Wicked Engine used Visual Studio to compile all its shaders for a long time, but that changed around a year ago (in 2021) when custom shader compiling tools were implemented. This blog highlights the benefits of this and may provide some new ideas if you are developing graphics programs or tools.
First, the old system used Visual Studio’s built in shader compiler, which is good if you want to start out. On the Linux side, the CMake system was used to build shaders in a different way by calling the shader compiler executable with command line arguments. The CMake side was problematic because it was not able to detect which shader files need to be rebuilt, for example when their included dependencies changed, so they were always rebuilt from scratch. Visual Studio could detect this, but it only worked well with the old “FXC” compiler (up to shader model 5.1). You could switch to shader model 6.0 and up and “DXC” (DirectX ShaderCompiler), but then it didn’t support multiprocessor compilation for some reason, and there wasn’t any indication it would be fixed (I tried reporting [here], but nothing useful happened). Even if these problems wouldn’t have existed, there are multiple other benefits of the new custom shader compiler tools.
Wicked Engine uses the HLSL language to write shaders. It doesn’t use any added frameworks on top of HLSL, so that the shaders of this engine can be understood by anyone coming from outside and copied/reused with the least effort. (If you looked at the shaders before, you might have noticed the overuse of some custom resource declaration macros, but now that is also a thing of the past) HLSL is also compiled to Vulkan easily by the DirectX ShaderCompiler (also available on Linux). This also means, that you can still use the Visual Studio’s shader compiler for your own shaders if you want to – or your preferred compiler for that matter. But now you can also use an unified shader compiler interface that can be called the same way from Linux and Windows as well. So the first and most important benefit is sharing the same shader compilation process between different operating systems. By the way, this interface is accessible from the
wi::shadercompiler:: namespace after including the wiShaderCompiler.h file (included by default if you use the WickedEngine.h header).

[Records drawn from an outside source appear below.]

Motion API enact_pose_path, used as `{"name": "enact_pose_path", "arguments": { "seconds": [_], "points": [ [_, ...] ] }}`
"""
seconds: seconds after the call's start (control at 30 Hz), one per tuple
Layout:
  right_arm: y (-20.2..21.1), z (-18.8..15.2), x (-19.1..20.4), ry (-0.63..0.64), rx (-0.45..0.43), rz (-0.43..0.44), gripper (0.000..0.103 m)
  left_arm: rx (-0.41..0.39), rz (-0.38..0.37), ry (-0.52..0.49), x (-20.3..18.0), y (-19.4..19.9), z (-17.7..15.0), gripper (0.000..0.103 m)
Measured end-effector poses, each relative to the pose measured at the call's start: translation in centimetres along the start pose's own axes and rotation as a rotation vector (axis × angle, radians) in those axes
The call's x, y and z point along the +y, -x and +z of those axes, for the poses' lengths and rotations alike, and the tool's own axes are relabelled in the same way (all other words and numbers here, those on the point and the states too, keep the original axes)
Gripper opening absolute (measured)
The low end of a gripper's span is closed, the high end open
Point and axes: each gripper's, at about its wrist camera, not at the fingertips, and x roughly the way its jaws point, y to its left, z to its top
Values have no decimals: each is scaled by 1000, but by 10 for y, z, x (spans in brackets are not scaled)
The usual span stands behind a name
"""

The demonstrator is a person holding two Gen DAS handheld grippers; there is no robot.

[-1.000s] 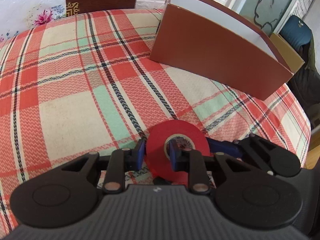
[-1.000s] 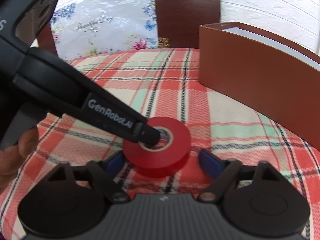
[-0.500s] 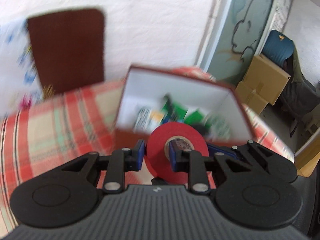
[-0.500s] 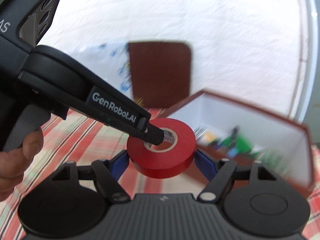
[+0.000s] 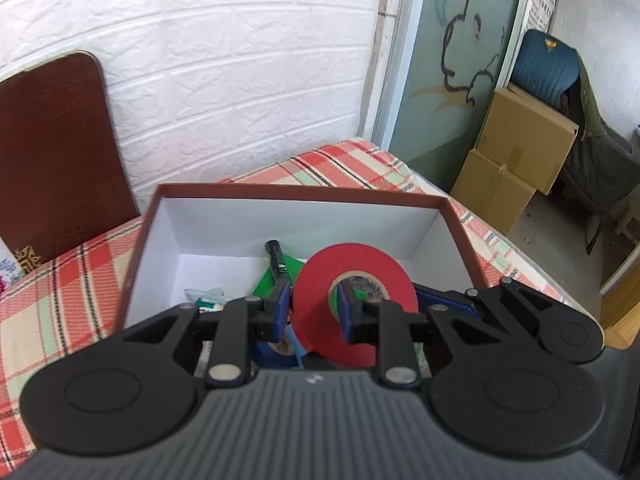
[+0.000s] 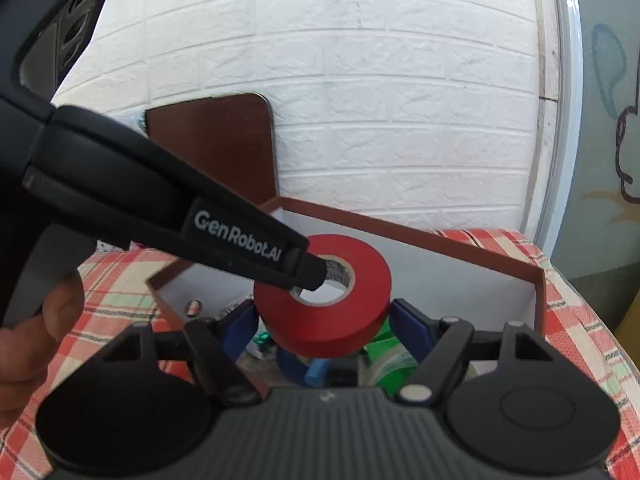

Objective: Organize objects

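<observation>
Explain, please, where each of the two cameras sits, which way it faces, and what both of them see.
Left wrist: sits on the left gripper, faces forward and down into the open brown box; its own fingers pinch the wall of the red tape roll, and the right gripper's blue finger shows behind it.
Right wrist: sits on the right gripper, faces the same box and the white brick wall; the left gripper and the person's hand cross from the left.
Shared: red tape roll, box, wall, brown chair back.

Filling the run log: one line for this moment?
left gripper: shut on red tape roll | right gripper: open beside roll | over brown white-lined box
</observation>
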Motion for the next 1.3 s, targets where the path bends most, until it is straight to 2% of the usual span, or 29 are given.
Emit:
{"name": "enact_pose_path", "arguments": {
  "seconds": [0.13, 0.17, 0.23, 0.27, 0.37, 0.57, 0.67, 0.93, 1.23, 1.3],
  "points": [
    [-15, -5, -10, -22, 19, -8, 74, 11, 6, -9, -4, -10, -1, 26],
    [-17, -7, -14, -28, 21, -15, 75, 12, 12, -6, -4, -10, -1, 29],
    [-25, -10, -18, -40, 29, -54, 78, 2, 74, -15, -7, -9, -2, 36],
    [-28, -11, -21, -50, 31, -75, 82, -12, 103, -28, -7, -5, -4, 43],
    [-24, -13, -26, -104, 31, -55, 80, -46, 158, -57, -4, 8, -9, 43],
    [0, -10, -14, -149, 13, -66, 82, -54, 222, -43, 8, 38, -29, 44],
    [15, -12, -6, -176, 3, -69, 85, -70, 241, -26, 17, 56, -44, 48],
    [61, -33, 40, -215, -52, -86, 86, -96, 274, 11, 37, 102, -85, 49],
    [101, -49, 67, -321, -78, -75, 90, -105, 340, 36, 60, 132, -129, 57],
    [108, -52, 73, -333, -83, -67, 91, -108, 340, 64, 66, 139, -141, 64]
  ]
}}
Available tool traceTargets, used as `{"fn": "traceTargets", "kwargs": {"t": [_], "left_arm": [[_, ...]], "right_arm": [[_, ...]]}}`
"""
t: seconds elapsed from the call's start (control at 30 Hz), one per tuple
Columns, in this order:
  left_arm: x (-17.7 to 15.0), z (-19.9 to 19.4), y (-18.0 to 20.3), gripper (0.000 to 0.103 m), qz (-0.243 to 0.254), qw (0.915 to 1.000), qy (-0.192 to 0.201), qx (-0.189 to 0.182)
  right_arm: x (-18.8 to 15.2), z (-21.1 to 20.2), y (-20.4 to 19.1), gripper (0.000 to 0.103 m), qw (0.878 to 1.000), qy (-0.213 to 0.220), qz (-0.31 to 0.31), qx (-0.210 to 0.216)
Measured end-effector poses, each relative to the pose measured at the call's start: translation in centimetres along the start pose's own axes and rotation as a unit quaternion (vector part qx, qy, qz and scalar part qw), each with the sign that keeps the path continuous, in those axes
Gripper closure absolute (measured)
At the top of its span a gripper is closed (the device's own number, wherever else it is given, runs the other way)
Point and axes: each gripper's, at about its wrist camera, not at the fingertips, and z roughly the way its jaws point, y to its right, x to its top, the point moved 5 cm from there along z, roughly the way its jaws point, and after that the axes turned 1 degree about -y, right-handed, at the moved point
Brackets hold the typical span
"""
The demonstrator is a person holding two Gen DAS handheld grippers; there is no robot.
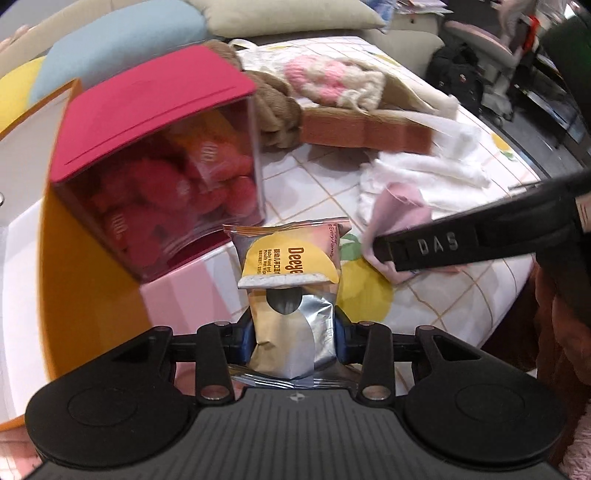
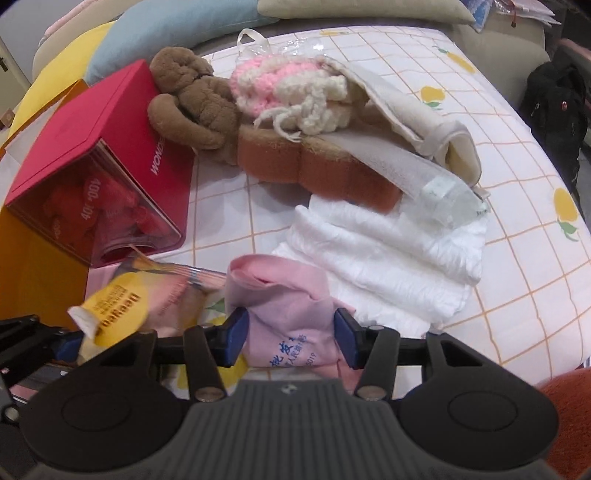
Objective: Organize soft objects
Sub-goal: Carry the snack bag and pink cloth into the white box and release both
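My left gripper (image 1: 293, 338) is shut on a yellow and silver wet wipes pack (image 1: 291, 280), held above the tablecloth next to a red box (image 1: 155, 147) of red plush pieces. My right gripper (image 2: 291, 338) is shut on a folded pink cloth (image 2: 288, 306); it also shows in the left wrist view (image 1: 391, 254) as a black arm on the pink cloth (image 1: 399, 206). The wipes pack shows in the right wrist view (image 2: 122, 306) at lower left. A white cloth (image 2: 388, 258), a brown plush toy (image 2: 195, 107), a pink and cream knitted piece (image 2: 291, 88) and a brown sponge (image 2: 314, 162) lie behind.
An orange box (image 1: 88, 280) with a white inside stands at the left, with the red box (image 2: 92, 147) resting on it. Blue, yellow and beige cushions (image 2: 177, 26) line the back. A beige cloth bag (image 2: 424, 122) lies over the sponge. A black backpack (image 2: 554, 99) sits off the right edge.
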Motion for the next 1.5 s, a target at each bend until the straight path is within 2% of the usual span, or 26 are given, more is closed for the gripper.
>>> {"fn": "traceTargets", "kwargs": {"t": [0.03,0.07,0.1,0.2,0.37,0.53,0.77,0.87,1.0,1.13,1.27,1.43,1.5], "left_arm": [[-0.1,-0.1,-0.1,0.058,-0.003,1.0000,0.002,0.001],[-0.1,-0.3,-0.1,0.058,-0.005,1.0000,0.004,0.001],[-0.1,-0.6,-0.1,0.058,-0.008,0.9999,0.006,-0.001],[-0.1,-1.3,0.1,0.058,-0.013,0.9998,0.013,-0.006],[0.0,-3.1,0.3,0.058,-0.022,0.9991,0.033,-0.017],[0.0,-5.7,-0.2,0.058,-0.049,0.9964,0.062,-0.029],[1.1,-11.2,-2.2,0.058,-0.099,0.9857,0.128,-0.046],[1.6,-13.2,-3.8,0.058,-0.118,0.9805,0.153,-0.037],[2.3,-15.3,-6.7,0.058,-0.142,0.9740,0.176,-0.005],[2.5,-16.2,-9.8,0.058,-0.161,0.9697,0.182,0.026],[2.5,-16.2,-12.6,0.058,-0.166,0.9694,0.172,0.056],[3.3,-14.7,-16.4,0.058,-0.169,0.9718,0.143,0.081],[3.6,-13.7,-17.7,0.058,-0.171,0.9722,0.132,0.091]], "right_arm": [[-0.2,0.0,-0.2,0.057,1.000,0.001,-0.009,-0.005],[-0.3,0.1,-0.5,0.075,1.000,-0.001,-0.019,-0.009],[-0.5,0.2,-0.8,0.084,0.999,-0.005,-0.029,-0.012],[-0.8,-0.2,-1.2,0.098,0.999,-0.003,-0.045,-0.017],[-0.8,-2.4,-1.1,0.100,0.999,0.037,-0.031,0.011],[-0.6,-5.7,-1.3,0.100,0.996,0.088,-0.033,0.000],[-0.4,-10.7,-2.7,0.100,0.986,0.157,-0.051,-0.002],[0.3,-12.7,-4.3,0.100,0.981,0.179,-0.067,0.017],[1.7,-14.9,-8.1,0.100,0.970,0.209,-0.108,0.057],[3.4,-16.0,-12.2,0.100,0.958,0.223,-0.146,0.104],[5.3,-16.6,-16.5,0.100,0.947,0.224,-0.182,0.144],[9.4,-16.3,-20.5,0.100,0.944,0.204,-0.187,0.181],[11.1,-15.7,-22.1,0.100,0.945,0.194,-0.188,0.184]]}}
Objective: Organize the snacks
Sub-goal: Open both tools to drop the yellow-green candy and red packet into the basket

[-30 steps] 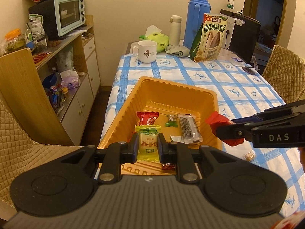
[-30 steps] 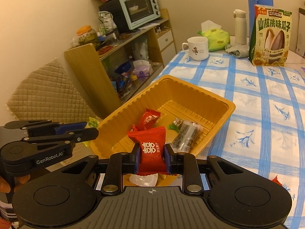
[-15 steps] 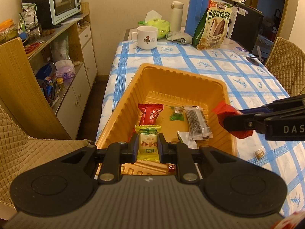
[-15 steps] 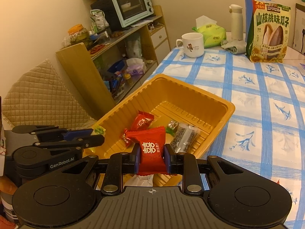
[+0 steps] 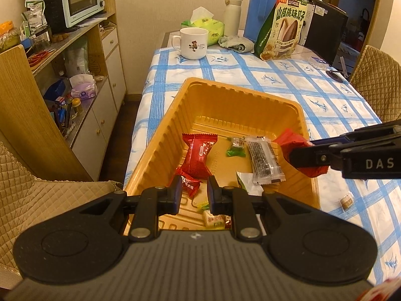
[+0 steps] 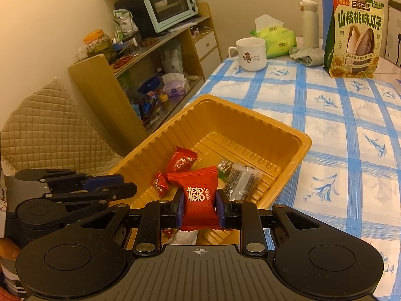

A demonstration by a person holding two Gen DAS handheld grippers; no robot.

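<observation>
An orange plastic tray [image 5: 240, 95] [image 6: 250, 111] sits on the blue-checked table and holds several wrapped snacks, among them a red packet [image 5: 199, 154], a small red candy [image 5: 189, 184], a green candy [image 5: 235, 146] and a clear bar of dark seeds [image 5: 264, 159]. My left gripper [image 5: 192, 192] is open and empty over the tray's near end. A green-yellow candy [image 5: 213, 219] lies in the tray below it. My right gripper [image 6: 199, 207] is shut on a red candy packet [image 6: 199, 197] and holds it over the tray's near right edge; it also shows in the left wrist view [image 5: 300, 156].
A small loose candy [image 5: 347, 198] lies on the table right of the tray. At the far end stand a white mug [image 5: 193, 42], tissue pack [image 5: 203, 22], flask [image 5: 231, 15], blue thermos [image 5: 263, 7] and sunflower-seed bag [image 5: 284, 27]. A shelf unit with an oven [image 5: 75, 0] stands on the left.
My left gripper has opened and let go of the green-yellow candy, which now lies in the tray. My right gripper has moved further over the tray with its red packet.
</observation>
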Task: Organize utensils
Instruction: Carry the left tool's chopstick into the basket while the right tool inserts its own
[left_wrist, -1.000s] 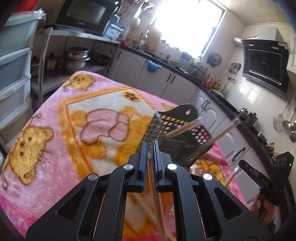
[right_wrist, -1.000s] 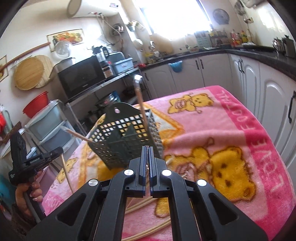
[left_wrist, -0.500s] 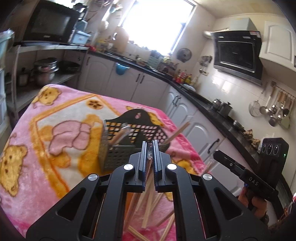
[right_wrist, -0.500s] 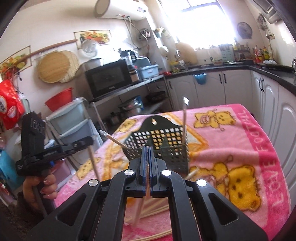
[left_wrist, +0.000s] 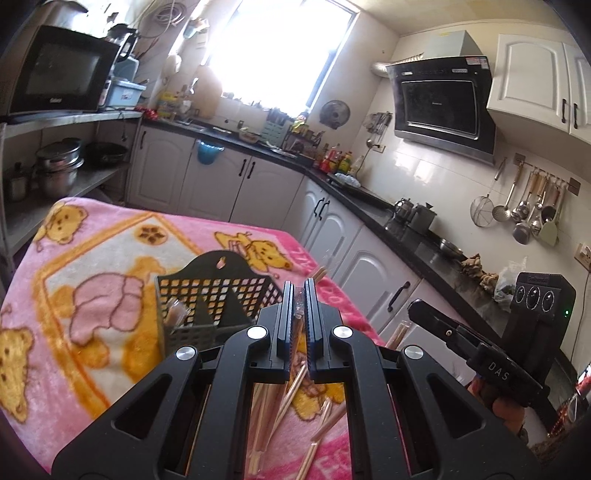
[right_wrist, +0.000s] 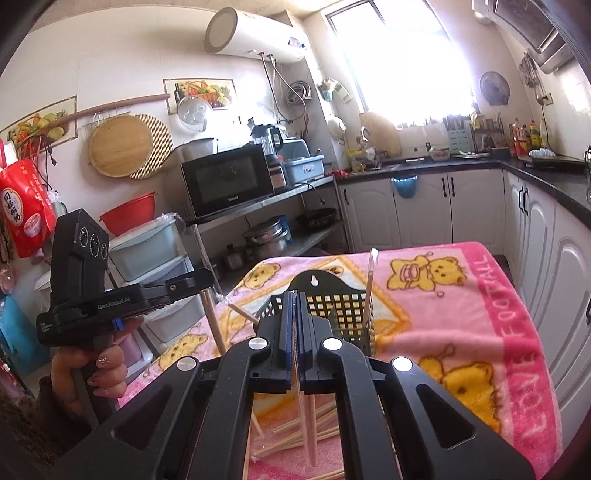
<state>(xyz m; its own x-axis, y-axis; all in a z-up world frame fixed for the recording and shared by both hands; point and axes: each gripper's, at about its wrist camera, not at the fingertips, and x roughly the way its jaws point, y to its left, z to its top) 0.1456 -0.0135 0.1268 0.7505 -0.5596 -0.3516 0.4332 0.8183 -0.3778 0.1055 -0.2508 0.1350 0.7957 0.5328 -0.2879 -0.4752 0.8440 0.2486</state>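
Note:
A dark perforated utensil basket (left_wrist: 218, 302) stands on the pink blanket (left_wrist: 92, 295); it also shows in the right wrist view (right_wrist: 332, 306), with a chopstick (right_wrist: 369, 284) upright in it. My left gripper (left_wrist: 299, 295) is shut on a wrapped chopstick, above and just right of the basket. My right gripper (right_wrist: 294, 306) is shut on a wrapped chopstick (right_wrist: 306, 417) that hangs down below the jaws. Several loose chopsticks (left_wrist: 288, 398) lie on the blanket under both grippers.
The other hand-held gripper (left_wrist: 491, 354) is at the right in the left view and at the left (right_wrist: 110, 295) in the right view. Cabinets (left_wrist: 354, 258) run behind the table. Stacked plastic drawers (right_wrist: 155, 258) stand at the left.
Both grippers have risen and tilted up over the basket, each keeping its chopstick. The basket now sits lower in both views.

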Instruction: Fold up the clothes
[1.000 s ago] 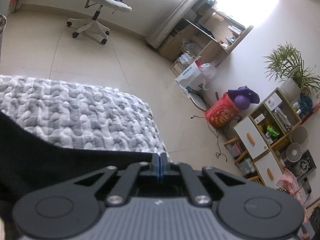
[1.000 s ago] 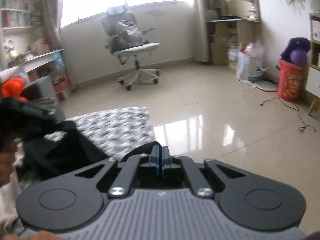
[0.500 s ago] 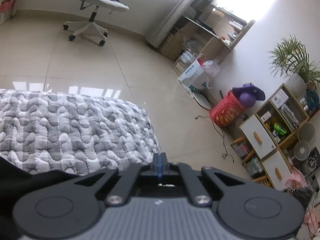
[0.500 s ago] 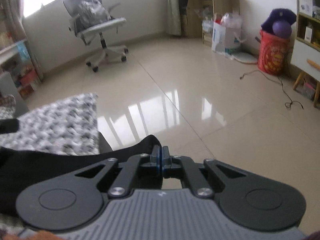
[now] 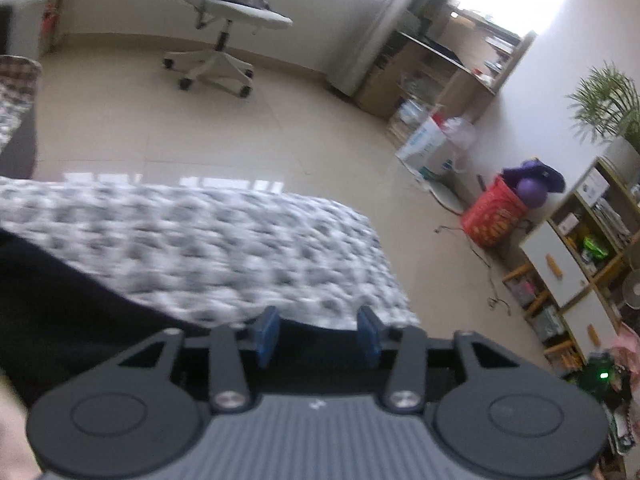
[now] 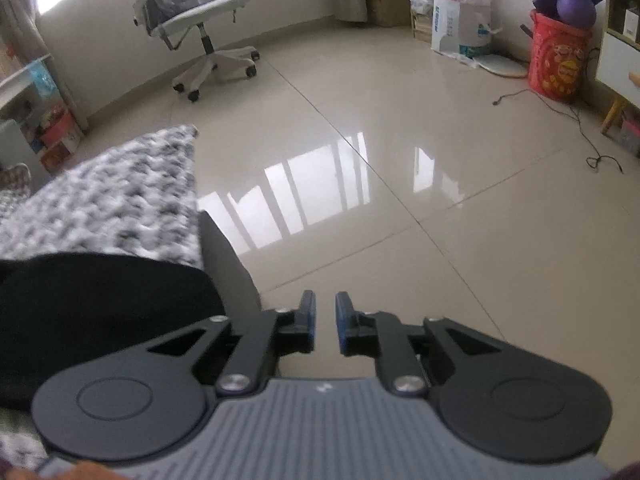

The next useful thing is that you can easily call shader compilation tasks at application’s runtime. You can also use the engine’s job system easily to offload the compilation to all CPU cores. The shader compiler will only be initialized once, when you first want to compile something. This is also better than calling the “fxc.exe” or “dxc.exe” multiple times and loading that program for each shader file. The shader compiler loads the d3dcompiler.dll and/or the dxcompiler.dll (depending on which shader model you use) and uses their C++ API to do the compilation. One important note to mention is that the shader compiler’s DLL cannot be used in “UWP” application that will be put on the Windows Store, and since Wicked Engine is up there, there had to be a way to conditionally load the DLL and not be dependent on it. It’s also good that you don’t need to “ship” the compiler DLL to users of your application – however, if someone puts it next to the exe, it can still be utilized. This also means that DX12 rendering code must not depend on loading this DLL even if you just want shader reflection. Shader reflection could be useful to get knowledge of a shader’s used resources and for example make root signatures based on that. That was one way that needed to be changed in Wicked Engine – so now shaders will specify their root signatures inside the shader instead (or use a default one). This is also a better fit for gaming consoles, as the shader could be easily precompiled in one pass.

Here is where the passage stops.